Loin d’être une fantaisie du législateur, l’examen des lois biotéhiques, est bel et bien une nécessité ! Il était en effet prévu que les lois feraient l’objet d’un réexamen 5 ans après leur entrée en vigueur, soit en 1999 ! En outre, le contexte géo-politique international pousse le législateur français à se prononcer plus explicitement sur le clonage et la recherche sur l’embryon autorisée, quant à elle, au sein de certains Etats membres de l’Union Européenne tel que notamment la Grande Bretagne. La Chambre des représentants des Etats-Unis a adopté début août 2001 un texte très restrictif sur toutes les formes de clonage humain par 265 voix contre 162., Il reste aux sénateurs à suivre leurs collègues parlementaires pour que l’interdiction prenne force de loi.

 L’avancée de la Recherche scientifique et médicale exerce une très forte pression sur les législateurs. L’annonce fracassante devant l’Académie nationale des sciences de Washington du gynécologue italien Severino Antinori a mis au jour l’urgence de légiférer. Déjà remarqué en 1993 pour avoir aidé une femme de 62 ans à donner naissance à  un enfant, il projette aujourd’hui d’inséminer  des embryons clonés dans 200 couples portés volontaires.

Il s’agit donc de trouver une voie juridique éthiquement acceptable pour encadrer des pratiques de recherches génétiques assurant la promotion et le développement de la recherche européenne, tout en garantissant les principes éthiques fondamentaux.

 Le projet de loi dévoilé en novembre 2000

Le contenu de ce texte a été annoncé en avant-première par le Premier ministre, Lionel Jospin, lors des journées annuelles d’éthique du Comité consultatif national d'éthique le 28 novembre 2000 :

  • Interdiction explicite du clonage humain dit reproductif, c’est-à-dire visant à créer un être humain destiné à la vie par transfert nucléaire ou scission blastomérique,
  • L’autorisation du clonage dit thérapeutique, c’est-à-dire la création d’un embryon en vue de l’utilisation thérapeutique de ses cellules totipotentes n’aura pas lieu. Alors que le Premier Ministre avait annoncé le 28 novembre 2000 son autorisation future, il y a renoncé devant l’avis négatif du Comité consultatif national d'éthique, ralliant la conception du président de la République opposé à une telle possibilité,
  • Autorisation de la recherche sur les embryons surnuméraires ne faisant pas l’objet d’un projet parental. Dans cette perspective il est prévu de modifier l’article L.2141-8 du code de la santé publique afin d’autoriser la recherche sur les embryons surnuméraires, c’est-à-dire non destinés à être ultérieurement implantés dans un utérus,
  • Autorisation du transfert d’embryon post-mortem. Contrairement à l’insémination artificielle qui demeurera soumise au régime actuel d’interdiction de pratique post mortem, il est prévu d’autoriser le transfert d’embryon post-mortem. L’embryon pourra être implanté après le décès du père "à titre posthume", le législateur  considérant que la fécondation du vivant du père est constitue une garantie éthique suffisante. Un délai maximum sera fixé en dehors duquel une telle opération serait prohibée.
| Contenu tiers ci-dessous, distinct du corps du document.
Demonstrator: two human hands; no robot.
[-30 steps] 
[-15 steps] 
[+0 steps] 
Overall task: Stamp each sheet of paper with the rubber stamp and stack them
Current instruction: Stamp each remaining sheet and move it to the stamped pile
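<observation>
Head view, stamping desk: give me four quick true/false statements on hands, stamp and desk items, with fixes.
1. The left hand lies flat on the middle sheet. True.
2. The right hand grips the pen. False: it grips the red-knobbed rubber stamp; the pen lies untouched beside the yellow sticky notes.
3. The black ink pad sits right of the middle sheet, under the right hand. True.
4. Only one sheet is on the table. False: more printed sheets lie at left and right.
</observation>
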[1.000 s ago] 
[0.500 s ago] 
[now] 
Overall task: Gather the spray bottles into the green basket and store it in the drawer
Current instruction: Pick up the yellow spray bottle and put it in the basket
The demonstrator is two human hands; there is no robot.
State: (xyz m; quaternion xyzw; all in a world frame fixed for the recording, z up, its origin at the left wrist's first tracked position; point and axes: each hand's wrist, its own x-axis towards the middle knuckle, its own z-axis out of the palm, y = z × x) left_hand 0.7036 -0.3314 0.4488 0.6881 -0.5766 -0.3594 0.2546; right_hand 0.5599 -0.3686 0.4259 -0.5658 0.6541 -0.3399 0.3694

A priori, et sous réserve de modifications de ce projet, il semble que l’on s’oriente vers un accroissement de "l’utilitarisme" du corps humain au regard notamment de la légalisation de la recherche sur les embryons surnuméraires. Toutefois, les risques de dérives n’ont pas échappé aux rédacteurs du projet, qui encadrent les nouvelles pratiques par des gardes fous éthiques et déontologiques forts, dont la principale illustration est l’interdiction explicite du clonage dit reproductif.

Cependant le calendrier électoral constitue un frein au vote définitif du projet de loi, comme un pied de nez à l’opinion de Michel Foucault selon lequel les "bio-pouvoirs" investissent le champ politique.